Also in the 1950s, Carpenter began a working relationship with media theorist Marshall McLuhan. Together, they received a Ford Foundation grant (1953-1955) for an interdisciplinary media research project into the impact of mass communications and mass media on culture change. Carpenter and McLuhan's partnership resulted in the Seminar on Culture and Communication (1953-1959) and the journal series Explorations. In 1957, Carpenter was the founding chair in the interdisciplinary program "Anthropology and Art" at San Fernando Valley State College (now California State University, Northridge). There, he collaborated with Bess Lomax Hawes and other colleagues in the production of several ethnographic films, including Georgia Sea Island Singers about Gullah (or Geechee) songs and dances. During this period, Carpenter worked with McLuhan on the latter's seminal book Understanding Media: The Extensions of Man (1964). The article published as "Fashion is Language" in Harper's Bazaar under McLuhan's name (1968) was actually written by Carpenter. It was later published in book form under Carpenter's name, with the title They Became What They Beheld (1970).

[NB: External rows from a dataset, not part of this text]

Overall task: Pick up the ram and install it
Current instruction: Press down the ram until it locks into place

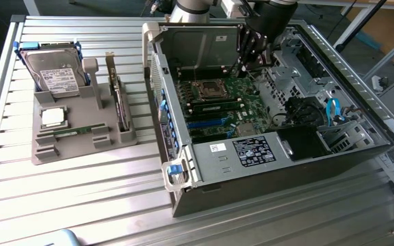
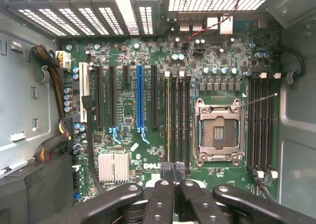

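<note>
Gripper (image 2: 173, 168), fingers (image 2: 160, 199) closed together, poised over the motherboard (image 2: 148, 135) inside the open computer case (image 1: 279, 195); the ram (image 1: 74, 131) lies flat in the grey holder (image 1: 80, 149) on the tabletop (image 1: 80, 205), centre left of the exterior view.

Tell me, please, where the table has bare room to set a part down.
Bare table lies camera-side of the tray and in a narrow strip between tray and case. The case is crowded, with the claw inside.
</note>
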### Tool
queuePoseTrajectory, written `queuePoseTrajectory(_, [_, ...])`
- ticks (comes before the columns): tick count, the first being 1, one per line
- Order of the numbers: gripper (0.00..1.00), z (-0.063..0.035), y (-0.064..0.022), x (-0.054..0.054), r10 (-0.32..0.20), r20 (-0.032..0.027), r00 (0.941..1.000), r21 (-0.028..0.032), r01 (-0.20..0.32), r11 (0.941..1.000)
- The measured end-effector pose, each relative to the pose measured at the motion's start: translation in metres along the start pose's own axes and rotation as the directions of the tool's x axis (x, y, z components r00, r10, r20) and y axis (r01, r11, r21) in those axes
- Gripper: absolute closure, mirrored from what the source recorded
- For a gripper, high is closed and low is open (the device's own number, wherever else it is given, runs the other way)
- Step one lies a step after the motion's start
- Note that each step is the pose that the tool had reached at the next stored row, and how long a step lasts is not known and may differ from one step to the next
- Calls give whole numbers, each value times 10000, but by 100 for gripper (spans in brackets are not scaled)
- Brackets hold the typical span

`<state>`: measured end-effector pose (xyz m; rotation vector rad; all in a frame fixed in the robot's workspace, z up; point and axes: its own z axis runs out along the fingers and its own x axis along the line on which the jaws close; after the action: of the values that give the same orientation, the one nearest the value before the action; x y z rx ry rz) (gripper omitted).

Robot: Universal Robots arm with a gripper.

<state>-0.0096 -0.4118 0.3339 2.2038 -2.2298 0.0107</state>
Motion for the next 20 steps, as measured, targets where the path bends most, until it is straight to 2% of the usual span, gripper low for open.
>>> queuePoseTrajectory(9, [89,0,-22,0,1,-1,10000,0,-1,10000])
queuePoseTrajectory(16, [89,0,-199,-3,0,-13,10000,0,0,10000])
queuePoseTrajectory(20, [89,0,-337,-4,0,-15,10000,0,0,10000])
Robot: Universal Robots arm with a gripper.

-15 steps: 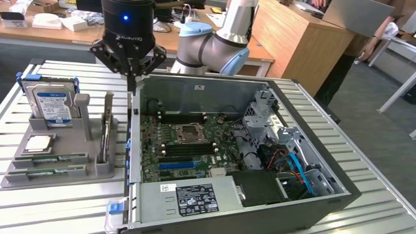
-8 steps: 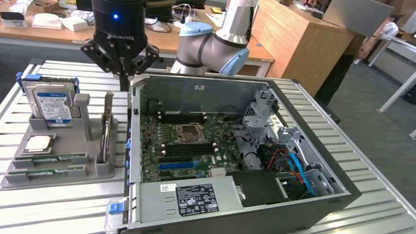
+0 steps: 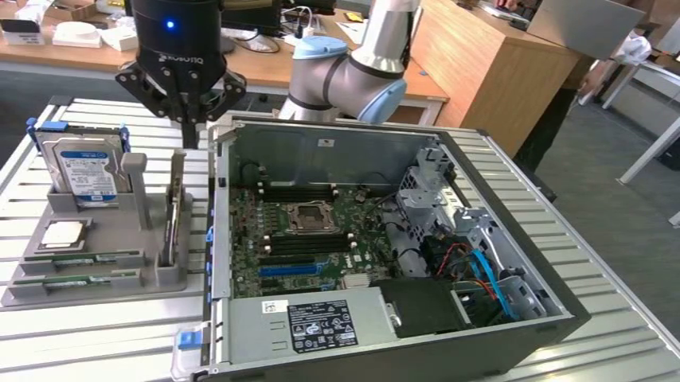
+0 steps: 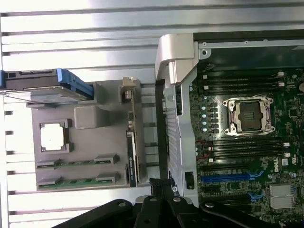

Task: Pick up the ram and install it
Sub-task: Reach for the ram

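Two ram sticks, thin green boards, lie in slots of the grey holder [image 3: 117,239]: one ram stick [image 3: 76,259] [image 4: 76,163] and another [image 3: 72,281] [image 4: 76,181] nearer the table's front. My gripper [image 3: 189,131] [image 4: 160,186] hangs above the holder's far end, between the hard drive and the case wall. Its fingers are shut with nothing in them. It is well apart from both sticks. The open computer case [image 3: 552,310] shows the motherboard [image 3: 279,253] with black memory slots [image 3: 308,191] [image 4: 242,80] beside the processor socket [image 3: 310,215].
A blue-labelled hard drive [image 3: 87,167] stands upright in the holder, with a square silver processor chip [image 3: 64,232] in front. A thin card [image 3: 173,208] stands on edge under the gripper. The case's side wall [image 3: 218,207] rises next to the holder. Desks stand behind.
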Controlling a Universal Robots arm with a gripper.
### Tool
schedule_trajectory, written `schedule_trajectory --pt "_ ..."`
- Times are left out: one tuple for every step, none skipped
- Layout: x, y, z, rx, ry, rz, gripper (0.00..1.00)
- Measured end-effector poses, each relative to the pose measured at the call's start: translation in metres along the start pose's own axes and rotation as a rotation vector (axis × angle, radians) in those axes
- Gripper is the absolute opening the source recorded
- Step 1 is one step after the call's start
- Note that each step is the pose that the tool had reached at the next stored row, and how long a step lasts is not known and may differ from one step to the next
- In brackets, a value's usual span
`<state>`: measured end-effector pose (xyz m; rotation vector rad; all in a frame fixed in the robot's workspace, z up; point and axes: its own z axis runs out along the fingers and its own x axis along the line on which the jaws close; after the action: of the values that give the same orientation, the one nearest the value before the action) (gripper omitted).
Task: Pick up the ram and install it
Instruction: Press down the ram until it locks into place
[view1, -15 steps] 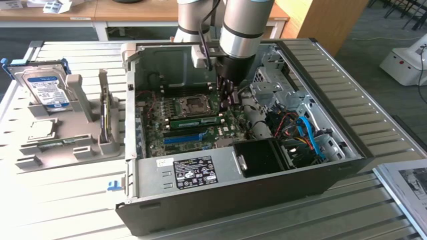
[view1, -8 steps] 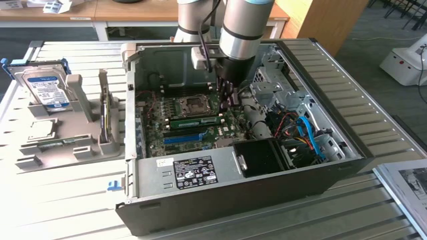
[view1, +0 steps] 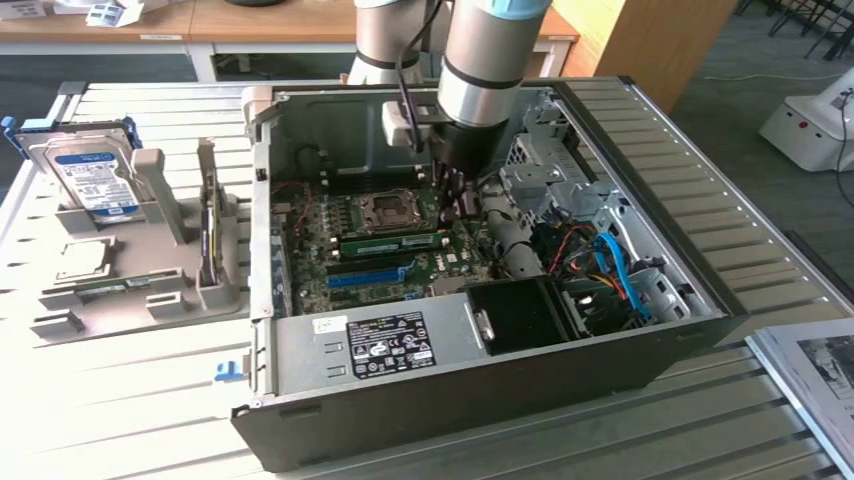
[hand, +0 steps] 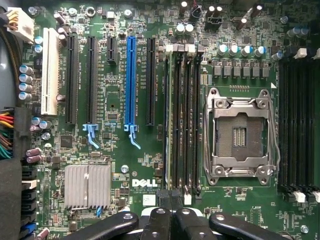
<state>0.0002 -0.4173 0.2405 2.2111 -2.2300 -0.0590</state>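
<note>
Here the gripper sits closest to the wrist camera, its jaws drawn together with nothing visibly between the fingertips. Just beyond them runs the bank of black memory slots beside the CPU socket. At the bank's edge nearest the blue slot, a thin board seen edge-on appears to be the ram, standing in its slot; the angle is poor, so this is a cautious reading. In the exterior view the same green stick lies across the motherboard just in front of the socket, and the gripper hangs over the end toward that view's right, inside the open computer case.

Judging from this, the pick-up is done and the work stands at the seating stage: the stick is in place and the closed fingers look set to press. The pressing calls for straight, even force along the stick's top edge.

Farther off, a rack holds a hard drive.
</note>
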Motion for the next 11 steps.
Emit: schedule_trajectory --pt "0.0000 0.0000 0.0004 0.0000 0.0000 0.000 0.10" --pt "0.0000 0.0000 0.0009 0.0000 0.0000 0.000 0.10" --pt "0.0000 0.0000 0.0013 0.0000 0.0000 0.000 0.10" --pt "0.0001 0.0000 0.0017 0.0000 0.0000 0.000 0.10" --pt "0.0001 -0.0001 0.0021 0.0000 0.0000 0.000 0.10" --pt "0.0001 -0.0001 0.0025 0.0000 0.0000 0.000 0.10" --pt "0.0001 -0.0001 0.0029 0.0000 0.0001 0.000 0.10" --pt "0.0001 -0.0001 0.0032 -0.0001 0.0001 0.000 0.10" --pt "0.0001 -0.0001 0.0035 0.0000 0.0001 0.000 0.10" --pt "0.0001 -0.0001 0.0039 0.0000 0.0000 0.000 0.10" --pt "0.0001 -0.0001 0.0042 0.0000 -0.0001 0.000 0.10"
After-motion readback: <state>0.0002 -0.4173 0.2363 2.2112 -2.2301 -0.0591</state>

In 1969, Carpenter took a research professorship at the University of Papua and New Guinea sponsored by the government of Australia. Alongside photographer Adelaide De Menil (whom he would later marry), he applied many of the ideas about media literacy and culture change to indigenous communities of Papua New Guinea. These activities led to developments in the field of media ecology, as well as the publication of Carpenter's best-known work, Oh, What a Blow the Phantom Gave Me! (1976).
Carpenter taught intermittently at various universities throughout his career, including Fordham University, the University of California-Santa Cruz, Adelphi University, Harvard University's Center for Visual Anthropology, the New School for Social Research, and New York University. He spent eight years associated with the Museum of Ethnology in Basel, Switzerland (1973-1981), editing art historian Carl Schuster's research.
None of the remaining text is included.